Give an exact reproduction of all the lines in the listing.

━━━━━━

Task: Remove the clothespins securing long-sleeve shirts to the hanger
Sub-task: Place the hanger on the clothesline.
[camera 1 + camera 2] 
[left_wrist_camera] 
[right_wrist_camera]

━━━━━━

→ **Answer to the problem**
Task: Remove the clothespins securing long-sleeve shirts to the hanger
Sub-task: Place the hanger on the clothesline.
[camera 1 + camera 2] 
[left_wrist_camera] 
[right_wrist_camera]

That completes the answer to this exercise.